__WORK ITEM__: In the data below, which lines hold "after"? Copy every one.

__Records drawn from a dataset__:
• • • • • • •

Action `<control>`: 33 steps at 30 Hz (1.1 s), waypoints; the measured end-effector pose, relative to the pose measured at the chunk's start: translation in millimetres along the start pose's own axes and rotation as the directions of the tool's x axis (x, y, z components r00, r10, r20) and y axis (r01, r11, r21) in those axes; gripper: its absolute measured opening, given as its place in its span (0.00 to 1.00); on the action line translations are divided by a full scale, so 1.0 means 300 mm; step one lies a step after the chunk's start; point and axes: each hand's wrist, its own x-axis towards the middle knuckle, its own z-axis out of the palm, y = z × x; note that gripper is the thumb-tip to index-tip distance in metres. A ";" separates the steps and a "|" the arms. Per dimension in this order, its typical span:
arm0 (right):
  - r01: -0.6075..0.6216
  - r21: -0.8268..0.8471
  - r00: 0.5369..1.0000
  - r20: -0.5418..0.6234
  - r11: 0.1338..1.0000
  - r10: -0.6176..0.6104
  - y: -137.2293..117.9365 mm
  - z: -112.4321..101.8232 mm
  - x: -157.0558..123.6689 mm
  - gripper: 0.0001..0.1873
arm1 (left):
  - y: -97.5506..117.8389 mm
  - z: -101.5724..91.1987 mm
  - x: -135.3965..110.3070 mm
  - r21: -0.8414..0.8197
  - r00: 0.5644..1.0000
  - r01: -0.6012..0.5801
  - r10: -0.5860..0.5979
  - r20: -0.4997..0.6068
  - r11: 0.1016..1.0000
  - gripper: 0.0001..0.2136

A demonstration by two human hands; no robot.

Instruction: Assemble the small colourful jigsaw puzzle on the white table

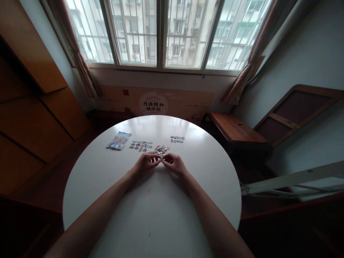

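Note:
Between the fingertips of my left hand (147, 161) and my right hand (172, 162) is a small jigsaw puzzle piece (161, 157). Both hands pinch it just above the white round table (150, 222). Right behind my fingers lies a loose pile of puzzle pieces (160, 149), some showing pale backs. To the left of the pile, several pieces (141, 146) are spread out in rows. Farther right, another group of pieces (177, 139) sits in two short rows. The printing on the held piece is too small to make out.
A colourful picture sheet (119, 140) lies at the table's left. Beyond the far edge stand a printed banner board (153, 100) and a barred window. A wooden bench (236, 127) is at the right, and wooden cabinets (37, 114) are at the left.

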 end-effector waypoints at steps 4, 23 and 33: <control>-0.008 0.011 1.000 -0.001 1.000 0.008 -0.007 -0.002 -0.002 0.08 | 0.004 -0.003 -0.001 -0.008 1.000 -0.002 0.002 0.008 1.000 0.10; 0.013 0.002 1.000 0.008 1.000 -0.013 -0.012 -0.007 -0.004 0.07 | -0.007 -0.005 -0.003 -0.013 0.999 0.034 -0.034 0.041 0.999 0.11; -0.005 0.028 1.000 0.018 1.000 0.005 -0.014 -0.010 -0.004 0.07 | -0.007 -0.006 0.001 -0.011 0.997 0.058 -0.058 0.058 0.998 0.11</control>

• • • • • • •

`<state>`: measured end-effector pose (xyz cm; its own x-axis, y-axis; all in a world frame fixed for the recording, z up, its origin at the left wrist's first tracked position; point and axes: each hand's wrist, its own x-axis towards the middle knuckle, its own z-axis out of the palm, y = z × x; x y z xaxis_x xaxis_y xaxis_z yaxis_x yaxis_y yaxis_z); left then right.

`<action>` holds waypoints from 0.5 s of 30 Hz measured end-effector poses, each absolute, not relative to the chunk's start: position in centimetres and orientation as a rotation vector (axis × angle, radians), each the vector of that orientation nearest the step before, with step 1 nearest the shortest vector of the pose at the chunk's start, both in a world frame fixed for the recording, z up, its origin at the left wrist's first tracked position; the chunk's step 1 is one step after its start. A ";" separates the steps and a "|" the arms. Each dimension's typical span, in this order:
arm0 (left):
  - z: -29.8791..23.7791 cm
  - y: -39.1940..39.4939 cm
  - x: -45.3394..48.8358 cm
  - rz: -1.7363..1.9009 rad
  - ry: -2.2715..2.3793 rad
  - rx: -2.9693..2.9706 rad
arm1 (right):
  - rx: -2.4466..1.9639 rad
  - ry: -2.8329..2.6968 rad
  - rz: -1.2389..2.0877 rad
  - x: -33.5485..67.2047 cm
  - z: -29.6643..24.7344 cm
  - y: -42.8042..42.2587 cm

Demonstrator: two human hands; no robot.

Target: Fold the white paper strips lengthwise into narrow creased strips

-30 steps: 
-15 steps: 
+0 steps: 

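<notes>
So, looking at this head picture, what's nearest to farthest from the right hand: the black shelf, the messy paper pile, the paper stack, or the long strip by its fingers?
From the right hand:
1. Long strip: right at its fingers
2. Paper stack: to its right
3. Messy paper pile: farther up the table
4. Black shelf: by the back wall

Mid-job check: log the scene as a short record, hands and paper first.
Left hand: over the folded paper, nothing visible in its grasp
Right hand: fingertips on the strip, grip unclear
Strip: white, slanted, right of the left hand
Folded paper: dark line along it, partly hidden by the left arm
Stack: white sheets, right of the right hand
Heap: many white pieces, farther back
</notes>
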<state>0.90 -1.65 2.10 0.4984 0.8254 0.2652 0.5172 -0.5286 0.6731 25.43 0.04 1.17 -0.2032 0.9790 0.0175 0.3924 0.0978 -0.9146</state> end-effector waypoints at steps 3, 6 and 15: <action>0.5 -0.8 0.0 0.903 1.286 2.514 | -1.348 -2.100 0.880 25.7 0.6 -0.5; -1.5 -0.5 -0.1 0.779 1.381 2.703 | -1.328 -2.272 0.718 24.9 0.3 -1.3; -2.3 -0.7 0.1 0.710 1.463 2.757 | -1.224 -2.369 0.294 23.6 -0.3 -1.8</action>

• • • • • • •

__EXERCISE RESPONSE__:
Action `<control>`: 33 steps at 30 Hz (1.1 s), waypoints; the measured end-effector pose, relative to the pose measured at the chunk's start: translation in millimetres along the start pose's own axes and rotation as the directions of the tool's x axis (x, y, z components r00, r10, r20) and y axis (r01, r11, r21) in those axes; gripper: its absolute measured opening, given as its place in its span (0.00 to 1.00); on the action line translations are divided by a full scale, so 1.0 means 300 mm; step one lies a step after the chunk's start; point and axes: each hand's wrist, its own x-axis towards the middle knuckle, its own z-axis out of the palm, y = z × x; note that gripper is the thumb-tip to index-tip distance in metres. A ";" separates the steps and a "|" the arms. Per dimension in this order, its typical span:
`<action>` holds waypoints from 0.5 s of 30 Hz measured end-effector poses, each absolute, not relative to the chunk's start: position in centimetres and orientation as a rotation vector (axis × angle, radians), each the vector of that orientation nearest the step before, with step 1 nearest the shortest vector of the pose at the chunk's start, both in a world frame fixed for the recording, z up, its origin at the left wrist's first tracked position; the chunk's step 1 is one step after its start. A ";" separates the steps and a "|" the arms. Each dimension's typical span, in this order:

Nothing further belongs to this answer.